=== WHAT THE TASK REQUIRES ===
Using the listing below, give the number of lines where "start" appears, and nothing else.
-----
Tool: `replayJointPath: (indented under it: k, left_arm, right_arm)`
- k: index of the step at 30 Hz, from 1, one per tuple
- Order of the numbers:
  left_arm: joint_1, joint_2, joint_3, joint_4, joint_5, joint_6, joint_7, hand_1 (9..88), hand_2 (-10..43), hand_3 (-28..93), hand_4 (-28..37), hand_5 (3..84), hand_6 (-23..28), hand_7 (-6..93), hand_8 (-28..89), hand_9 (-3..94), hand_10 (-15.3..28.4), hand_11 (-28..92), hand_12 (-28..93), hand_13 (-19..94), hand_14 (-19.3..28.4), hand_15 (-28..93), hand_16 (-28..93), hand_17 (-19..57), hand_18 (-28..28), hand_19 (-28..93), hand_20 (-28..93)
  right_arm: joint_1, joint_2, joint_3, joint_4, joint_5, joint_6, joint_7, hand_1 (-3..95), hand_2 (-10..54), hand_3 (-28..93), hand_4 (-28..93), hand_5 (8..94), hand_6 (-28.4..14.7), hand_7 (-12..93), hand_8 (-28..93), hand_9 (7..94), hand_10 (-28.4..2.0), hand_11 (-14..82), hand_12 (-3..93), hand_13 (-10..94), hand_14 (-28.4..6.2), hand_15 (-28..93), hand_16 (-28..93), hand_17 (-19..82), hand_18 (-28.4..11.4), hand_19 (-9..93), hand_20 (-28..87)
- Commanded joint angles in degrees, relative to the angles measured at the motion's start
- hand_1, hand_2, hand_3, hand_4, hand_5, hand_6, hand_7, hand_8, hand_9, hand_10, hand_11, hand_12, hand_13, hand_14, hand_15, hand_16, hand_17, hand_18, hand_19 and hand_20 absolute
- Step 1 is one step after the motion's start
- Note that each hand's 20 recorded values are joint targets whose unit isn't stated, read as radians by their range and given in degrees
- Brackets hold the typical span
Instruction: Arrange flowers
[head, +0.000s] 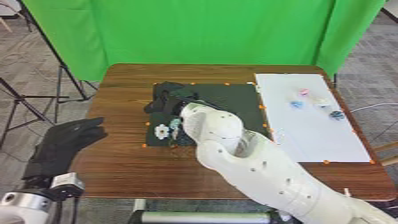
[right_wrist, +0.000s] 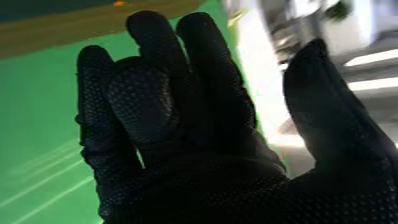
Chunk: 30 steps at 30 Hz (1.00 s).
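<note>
Right hand (head: 161, 105) is hanging upper left of centre, loosely open, holding nothing visible; a dipping wrist is risking knocking the white flower (head: 162, 131) below.

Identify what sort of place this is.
Probably a robotics lab or demo-recording space: a green curtain hung as backdrop, a white robot arm, and a wooden table set up as a workstation.

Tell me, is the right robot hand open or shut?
Open: the right robot hand has its thumb apart and fingers mostly straight.
</note>
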Motion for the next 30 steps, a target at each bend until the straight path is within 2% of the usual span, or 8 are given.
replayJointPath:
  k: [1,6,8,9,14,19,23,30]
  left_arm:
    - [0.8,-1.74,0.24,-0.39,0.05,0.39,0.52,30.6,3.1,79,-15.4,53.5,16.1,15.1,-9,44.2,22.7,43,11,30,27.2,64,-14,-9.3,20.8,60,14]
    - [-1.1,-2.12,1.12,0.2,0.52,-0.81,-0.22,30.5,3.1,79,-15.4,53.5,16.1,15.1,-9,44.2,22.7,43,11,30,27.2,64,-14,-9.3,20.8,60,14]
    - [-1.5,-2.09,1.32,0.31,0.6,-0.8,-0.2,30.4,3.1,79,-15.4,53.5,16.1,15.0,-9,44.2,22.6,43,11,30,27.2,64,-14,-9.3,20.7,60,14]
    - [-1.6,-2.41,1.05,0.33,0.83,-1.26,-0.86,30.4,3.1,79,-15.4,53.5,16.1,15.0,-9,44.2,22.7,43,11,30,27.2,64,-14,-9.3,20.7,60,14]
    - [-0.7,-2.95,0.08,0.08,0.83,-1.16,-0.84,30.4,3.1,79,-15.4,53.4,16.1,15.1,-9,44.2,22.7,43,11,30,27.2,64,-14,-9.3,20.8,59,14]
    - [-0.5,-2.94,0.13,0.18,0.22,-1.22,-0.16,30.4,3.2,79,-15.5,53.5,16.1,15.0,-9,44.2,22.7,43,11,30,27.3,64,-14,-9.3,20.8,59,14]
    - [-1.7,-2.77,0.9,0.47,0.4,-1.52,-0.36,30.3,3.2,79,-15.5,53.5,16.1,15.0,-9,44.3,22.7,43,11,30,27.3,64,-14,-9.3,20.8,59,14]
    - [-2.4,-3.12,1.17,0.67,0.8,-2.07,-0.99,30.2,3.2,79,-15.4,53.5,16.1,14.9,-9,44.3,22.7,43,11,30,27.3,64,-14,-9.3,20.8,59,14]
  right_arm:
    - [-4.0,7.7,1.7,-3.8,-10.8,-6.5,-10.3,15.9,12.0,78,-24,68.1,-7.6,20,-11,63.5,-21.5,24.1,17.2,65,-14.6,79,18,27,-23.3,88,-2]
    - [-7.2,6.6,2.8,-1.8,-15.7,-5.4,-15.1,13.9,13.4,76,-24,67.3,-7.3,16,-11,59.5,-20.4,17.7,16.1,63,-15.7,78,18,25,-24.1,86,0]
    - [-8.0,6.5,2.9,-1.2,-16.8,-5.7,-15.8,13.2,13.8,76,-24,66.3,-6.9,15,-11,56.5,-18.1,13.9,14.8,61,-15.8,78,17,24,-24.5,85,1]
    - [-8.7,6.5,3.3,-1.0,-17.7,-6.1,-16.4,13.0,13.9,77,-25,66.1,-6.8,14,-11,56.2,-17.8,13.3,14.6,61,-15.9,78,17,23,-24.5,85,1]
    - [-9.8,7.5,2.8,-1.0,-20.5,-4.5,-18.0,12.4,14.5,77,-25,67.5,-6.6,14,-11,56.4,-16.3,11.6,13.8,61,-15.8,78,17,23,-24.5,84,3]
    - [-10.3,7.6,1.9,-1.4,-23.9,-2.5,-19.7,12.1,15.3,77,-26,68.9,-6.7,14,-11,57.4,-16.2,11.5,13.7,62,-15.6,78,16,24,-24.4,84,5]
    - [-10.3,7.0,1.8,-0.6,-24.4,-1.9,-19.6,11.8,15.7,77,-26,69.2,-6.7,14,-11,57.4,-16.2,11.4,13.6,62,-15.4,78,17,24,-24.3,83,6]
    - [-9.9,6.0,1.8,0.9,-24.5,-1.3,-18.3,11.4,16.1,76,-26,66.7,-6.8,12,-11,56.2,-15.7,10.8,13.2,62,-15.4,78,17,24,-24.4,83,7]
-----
=== RESULT FOR THIS TASK ===
2